After a recent study by Seagrass Watch, the vital global coastal ecosystems of seagrass, known for producing oxygen and absorbing carbon, are hurtling towards destruction. The monitoring of seagrass has always been a challenge due to the murky waters and changing tides. This wonderful tool with satellites and AI lets us observe and protect the underwater meadows much more easily.
Seagrass Mapping Reimagined: Unveiling AMOSS.
The researchers from Xiamen and Tulane University have come up with an algorithm called AMOSS: Automatic Mapping through integrating Optical and SAR images for intertidal seagrass meadows. This new technology was published in the Journal of Remote Sensing. The AMOSS algorithm directly uses the info from Sentinel-2/1 SAR and optical images to differentiate seagrass from other vegetation and overcome the tide-related changes. A Multi-Sensor Method for Decoding the Underwater Landscape
The AMOSS algorithm applies the tidal, biophysical, and spectral features of seagrass with great attention, distinguishing the land cover from intertidal mangroves, salt marshes, tidal flats, and even seawater. Important to note is the difference in scale between seagrass and other vegetation. While mangroves and salt marshes have upright stems or trunks, seagrasses completely lack such vertical structures. This is what helped the researchers create a model that detects seagrass by a backscatter coefficient decrease at VH polarization, meaning it stops short of its coastal neighbors.
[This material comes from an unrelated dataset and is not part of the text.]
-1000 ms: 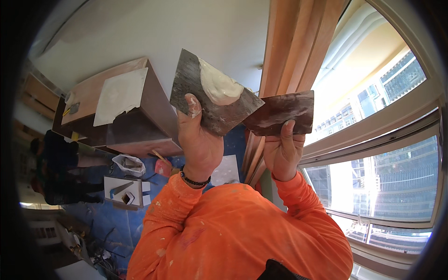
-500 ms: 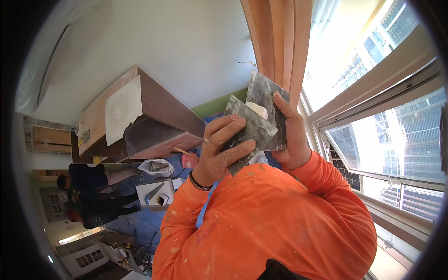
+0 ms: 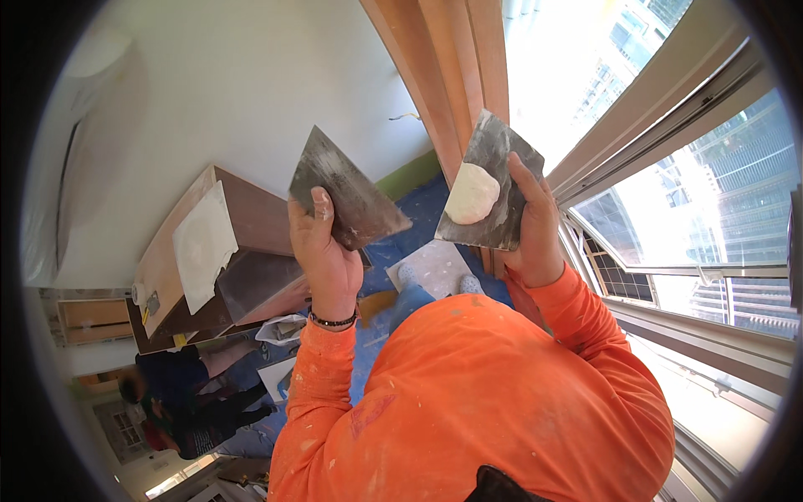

Completing The Pinpointing The Meadows: Accuracy and Automation
For intertidal seagrass meadows, the AMOSS system applies the Otsu algorithm, which finds low water levels best suited for locating these meadows and automates the extraction process. Also, multi-binary classification approaches are employed to further enhance the automated mapping in diverse and intricate coastal areas.
Tracking Ecosystem Change: A Time-Lapse View of Resilience
The remarkable feature of AMOSS is its capacity to detect changes over time within seagrass ecosystems. Scientific application of seagrass loss and recovery patterns monitored through the Spectral Angle Mapper (SAM) method reveals profound understanding regarding the resilience of these critical habitats under stress.
Global Accuracy, Local Impact: A Scalable Solution
AMOSS has achieved remarkable accuracy with a global of 84% absolute accuracy verified in 15 diverse global study sites, including tropical and subpolar regions. This level of reliability and accuracy strengthens the system’s potential for widespread spread application.
Efficiency Through Automation: A Scalable Future
AMOSS does not use traditional supervised classification methods where sample selection (often subjective) is done manually. AMOSS’s automated approach serves as a cost-cutting boost and enables monitoring of extensive coastal regions achieved effortlessly.
AMOSS and the Struggle Against Climate Change’s Impact on Coastal Biodiversity
The research team notes that “the AMOSS algorithm marks an advancement in seagrass monitoring. By automating the mapping process, we can now accurately and efficiently track seagrass changes on a global scale. This is critically important for conserving coastal ecosystems, which are vulnerable to climate change.”
The above quote speaks to the work done for this research project; the excerpt is quite revealing as to the scope of AMOSS. Concerned parties are now able to instantaneously have access to appropriate data, brought forth courtesy of AMOSS. Automation is proving its utility on a large scale, not for mere company profit, but for conservation and the well-being of biodiversity. As AMOSS continues evolving, it will no longer be limited solely domestically or regionally; internationally, it will soon be able to monitor and retrieve data of seagrass globally, turning AMOSS into a universal system for seagrass monitoring, capable of integrating into worldwide biodiversity programs and strategies formulated to tackle climate change.